大家互相寒暄后,交流了一阵子,张荔水对菅源枝子道:“这样的安排,菅源君真是有心了!”
“妹夫,以后的日子,我哥哥橘源信石,得空会来看你的。它既是虔诚的基督信徒,也是中国武术爱好者,虽然专业研究金融,性格像个老顽童。方芳的学校就是他安排的。”橘源枝子道。
七少爷知道,三哥三嫂把他们父女二人留在札幌,总是有些放心不下,“三哥、三嫂,相信我们,神与我们同在!有菅源枝子小姐在,我和方芳都会平安的。等我熟悉了牧场的管理,岳父大人退休了,也给他建一个牧场,让岳父大人跟我爹一起在牧场享受晚年。”

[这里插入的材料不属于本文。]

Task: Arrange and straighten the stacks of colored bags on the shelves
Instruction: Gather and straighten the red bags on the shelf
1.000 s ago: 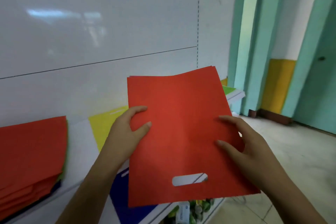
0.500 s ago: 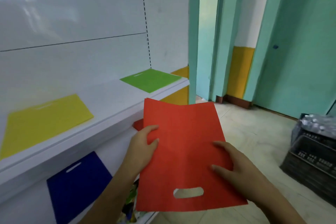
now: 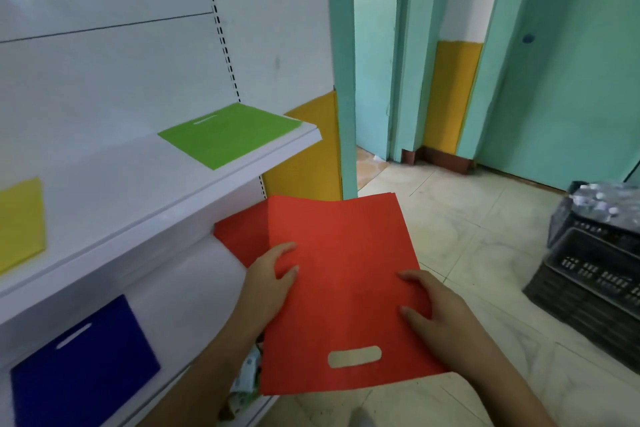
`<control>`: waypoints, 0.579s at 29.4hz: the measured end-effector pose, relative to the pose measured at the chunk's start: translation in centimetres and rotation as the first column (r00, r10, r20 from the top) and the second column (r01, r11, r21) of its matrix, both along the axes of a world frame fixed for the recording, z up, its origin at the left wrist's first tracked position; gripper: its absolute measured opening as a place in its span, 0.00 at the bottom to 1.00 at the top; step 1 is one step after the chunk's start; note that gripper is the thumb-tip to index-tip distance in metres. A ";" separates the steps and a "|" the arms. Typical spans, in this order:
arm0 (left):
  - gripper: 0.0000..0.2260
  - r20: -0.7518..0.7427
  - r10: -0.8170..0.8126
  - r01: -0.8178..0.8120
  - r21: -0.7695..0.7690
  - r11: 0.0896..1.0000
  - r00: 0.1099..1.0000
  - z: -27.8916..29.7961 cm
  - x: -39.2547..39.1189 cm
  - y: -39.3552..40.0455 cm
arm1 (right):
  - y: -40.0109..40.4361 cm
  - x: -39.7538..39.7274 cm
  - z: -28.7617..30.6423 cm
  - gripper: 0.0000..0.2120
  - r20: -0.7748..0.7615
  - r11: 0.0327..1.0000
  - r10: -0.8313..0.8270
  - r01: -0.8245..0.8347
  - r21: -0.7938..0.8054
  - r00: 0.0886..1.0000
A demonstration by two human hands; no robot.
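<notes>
Lowering since 0.5 s ago, red bags [image 3: 341, 284] are nearing the red stack [image 3: 239, 236] on the lower shelf [image 3: 194, 274]; left hand [image 3: 268, 282] and right hand [image 3: 438, 314] are both gripping them, thumbs on top.

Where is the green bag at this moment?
In the head view, the green bag lies flat at the right end of the upper white shelf, above and left of the red bags held in both hands.
</notes>
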State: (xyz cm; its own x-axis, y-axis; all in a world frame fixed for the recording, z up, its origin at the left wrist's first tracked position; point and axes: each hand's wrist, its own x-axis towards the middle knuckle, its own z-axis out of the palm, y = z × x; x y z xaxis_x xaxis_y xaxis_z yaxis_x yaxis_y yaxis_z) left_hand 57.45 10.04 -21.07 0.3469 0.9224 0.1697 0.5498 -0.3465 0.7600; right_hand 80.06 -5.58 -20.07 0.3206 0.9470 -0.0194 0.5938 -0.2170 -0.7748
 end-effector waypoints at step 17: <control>0.20 -0.046 0.292 -0.283 -0.429 0.858 0.955 -9.3 3.8 17.6 | 27.0 7.0 -9.8 0.26 0.067 0.932 0.355 -0.347 -0.106 0.932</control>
State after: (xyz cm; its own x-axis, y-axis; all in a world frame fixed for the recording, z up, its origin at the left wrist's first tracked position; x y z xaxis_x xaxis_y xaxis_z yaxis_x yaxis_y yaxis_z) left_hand 61.23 27.61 -30.33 0.0555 0.9643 -0.2590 0.5583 0.1851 0.8087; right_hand 87.07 21.44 -29.91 -0.0277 0.9948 -0.0981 0.7068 -0.0499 -0.7056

七少爷又对吉村岗茨道:“吉村弟兄,放心跟我三哥三嫂回京都,你的家人就是我的家人。趁大家都在,结合吉村君亲人的专长,吉村爸爸和吉村妈妈跟着我在牧场干活吧;弟弟和妹妹交给桥木校长安排更合适。这样可以么,菅源君?”
“感谢主!我觉得再合适不过了。吉村君觉得呢?”
“合适!合适!我在京都,都是卢伯关照我,现在又要七哥关照我家人,感恩!”吉村岗茨再次鞠躬致谢。
“舒善君,我还可以在生活方面照顾一下孩子们的起居,也可以与你一同带孩子们查阅《圣经》。”吉村妈妈毛遂自荐。

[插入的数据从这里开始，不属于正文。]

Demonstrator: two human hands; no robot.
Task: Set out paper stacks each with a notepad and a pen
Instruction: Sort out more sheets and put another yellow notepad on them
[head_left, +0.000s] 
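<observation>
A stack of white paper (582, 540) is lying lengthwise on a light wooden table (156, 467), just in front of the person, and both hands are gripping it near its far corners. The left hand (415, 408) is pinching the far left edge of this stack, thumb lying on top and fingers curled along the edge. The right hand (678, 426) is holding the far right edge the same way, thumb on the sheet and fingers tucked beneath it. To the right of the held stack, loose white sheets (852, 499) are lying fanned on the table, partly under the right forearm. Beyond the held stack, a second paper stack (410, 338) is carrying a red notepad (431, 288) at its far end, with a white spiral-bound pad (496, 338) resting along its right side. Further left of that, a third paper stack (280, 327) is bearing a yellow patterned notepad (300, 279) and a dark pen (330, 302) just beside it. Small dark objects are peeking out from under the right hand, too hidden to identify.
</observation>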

“桥木校长,我可以教孩子们乐器,还可以组建一个学生唱诗班。”吉村叶子主动向校长推荐自己。
“我可以规范管理学生的生活;除此,还可以教学生射击。”吉村幼仔自荐道,“得空我可以帮助牧场干活儿。嘿嘿,也想得到七哥在中国武术上的赐教。”
“我觉得挺合适,菅源君,按照他们自我推荐,您看妥当不?”桥木樱子问菅源枝子。
“我没任何意见。”菅源枝子在记录着,抬头回答。
“吉村弟弟,在哪里能买到土佐犬?”七少爷问。
“七哥,是用来保护牧场么?”吉村幼仔一双清澈的眼睛看着七少爷。
“是啊,你能搞到么?”
“没问题,土佐有东方斗犬之王的称号,有耐心、镇静又勇敢,聪明、但有洁癖,训练后对主任很忠诚;但骨子里很强悍,是天生的斗士。”吉村幼仔说到土佐犬有些兴奋,“现在牧场刚开始,把这些小家伙训练有素后,就可以保护牧场和学生;一年后,把这些学生再训练有自卫能力了,配上这些斗士,就不担心有来犯之敌。”

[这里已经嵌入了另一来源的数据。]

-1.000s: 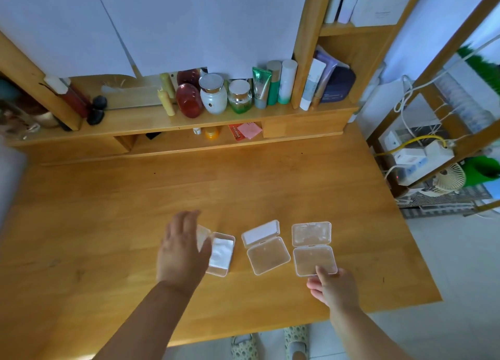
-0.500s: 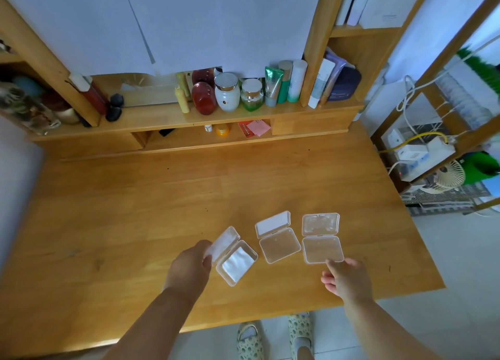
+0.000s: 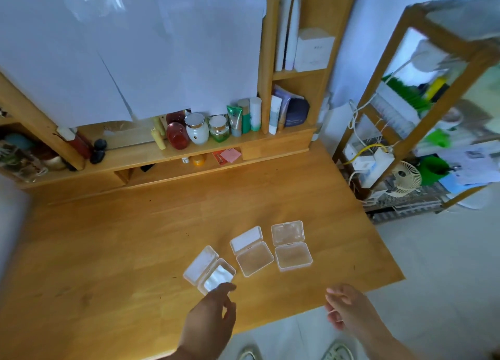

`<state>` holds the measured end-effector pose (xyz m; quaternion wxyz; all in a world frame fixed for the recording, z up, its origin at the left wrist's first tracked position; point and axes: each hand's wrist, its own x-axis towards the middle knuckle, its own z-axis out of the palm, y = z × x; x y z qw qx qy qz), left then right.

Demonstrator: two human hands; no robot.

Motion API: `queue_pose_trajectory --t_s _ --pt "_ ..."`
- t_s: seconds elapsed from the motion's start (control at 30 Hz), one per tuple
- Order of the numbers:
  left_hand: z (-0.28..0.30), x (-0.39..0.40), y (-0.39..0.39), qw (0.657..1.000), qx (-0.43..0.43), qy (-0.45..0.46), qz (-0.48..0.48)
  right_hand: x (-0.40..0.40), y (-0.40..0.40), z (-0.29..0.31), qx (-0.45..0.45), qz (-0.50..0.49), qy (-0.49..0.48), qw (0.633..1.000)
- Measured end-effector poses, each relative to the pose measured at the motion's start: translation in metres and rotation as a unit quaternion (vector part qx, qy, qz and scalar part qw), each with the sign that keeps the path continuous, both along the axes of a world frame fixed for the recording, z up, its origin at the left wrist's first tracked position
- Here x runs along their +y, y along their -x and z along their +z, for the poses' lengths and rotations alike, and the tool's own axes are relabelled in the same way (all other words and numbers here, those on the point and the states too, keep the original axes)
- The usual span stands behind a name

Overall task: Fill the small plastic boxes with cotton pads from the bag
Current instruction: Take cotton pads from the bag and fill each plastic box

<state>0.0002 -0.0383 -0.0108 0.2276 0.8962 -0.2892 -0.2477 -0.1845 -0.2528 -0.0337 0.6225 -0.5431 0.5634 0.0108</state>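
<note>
Covering the filled box's (image 3: 209,269) near corner, left hand (image 3: 209,323).

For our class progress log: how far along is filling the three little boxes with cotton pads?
Done: the left box holds something white, likely pads. In hand: nothing; the left hand hovers by that box, the right hand is empty. Left: the middle box and right box lie open, empty. No bag shows.
</note>
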Motion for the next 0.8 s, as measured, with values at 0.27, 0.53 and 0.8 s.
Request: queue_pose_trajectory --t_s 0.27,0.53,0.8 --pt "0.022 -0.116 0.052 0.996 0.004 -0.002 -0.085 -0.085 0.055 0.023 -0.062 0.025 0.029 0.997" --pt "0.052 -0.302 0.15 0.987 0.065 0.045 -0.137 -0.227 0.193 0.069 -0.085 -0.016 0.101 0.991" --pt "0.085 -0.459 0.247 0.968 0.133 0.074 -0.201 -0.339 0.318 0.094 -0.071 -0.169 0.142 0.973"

这些学生现在就具备自卫能力。七少爷心里想,嘴上道:“弟弟服过兵役就是不一样哈。”
“我喜欢中国武术,也很羡慕那些级别高的军官能人手一份《孙子兵法》。不喜欢武士道,感觉是没有智慧的忠诚,更不符合上帝的旨意。”吉村幼仔打开了话匣子。
“有机会我将给你《孙子兵法》。”
春暖花开的一个礼拜天,七少爷看到了久违的渡边小离,她回到凤池中学近处的基督教堂打理日常事务。
凤池中学迎来了凤池小学第二届毕业生两个班的男生;两个班的女生被菅源枝子安排在距离凤池中学五十公里以外的玄洋女子中学。菅源枝子规定:两所中学,师生不得互相接触。
最高长官滨口与上任田中一样,在对待处理关东军炸死满洲军司令事件上态度暧昧,都没落得善果,一个遭刺杀、一个被迫辞职。陆军省在加紧速度操控政府,他们如同被上帝丢弃到人间的天使,再也按耐不住,暴露出魔鬼的真相,在中华大地上无所顾忌地恣意暴虐。
菅源枝子与七少爷在牧场朝朝相处,对自己仰慕到痴迷的七少爷以及他的女儿始终关怀备至,学校、牧场、教堂的人都看在眼里。
陆军发动满洲事件,消息传到北海道,菅源枝子独自去酒吧喝酒到深夜,回家路上开车肇事,撞坏了对方的车辆,她哥哥把她送回家,“枝子,你太任性了!不要以为你帮我作了一些事情,就这样放纵自己。看看你一个女子,如此醉酒驾车,幸亏是你的车撞坏了别人的车。”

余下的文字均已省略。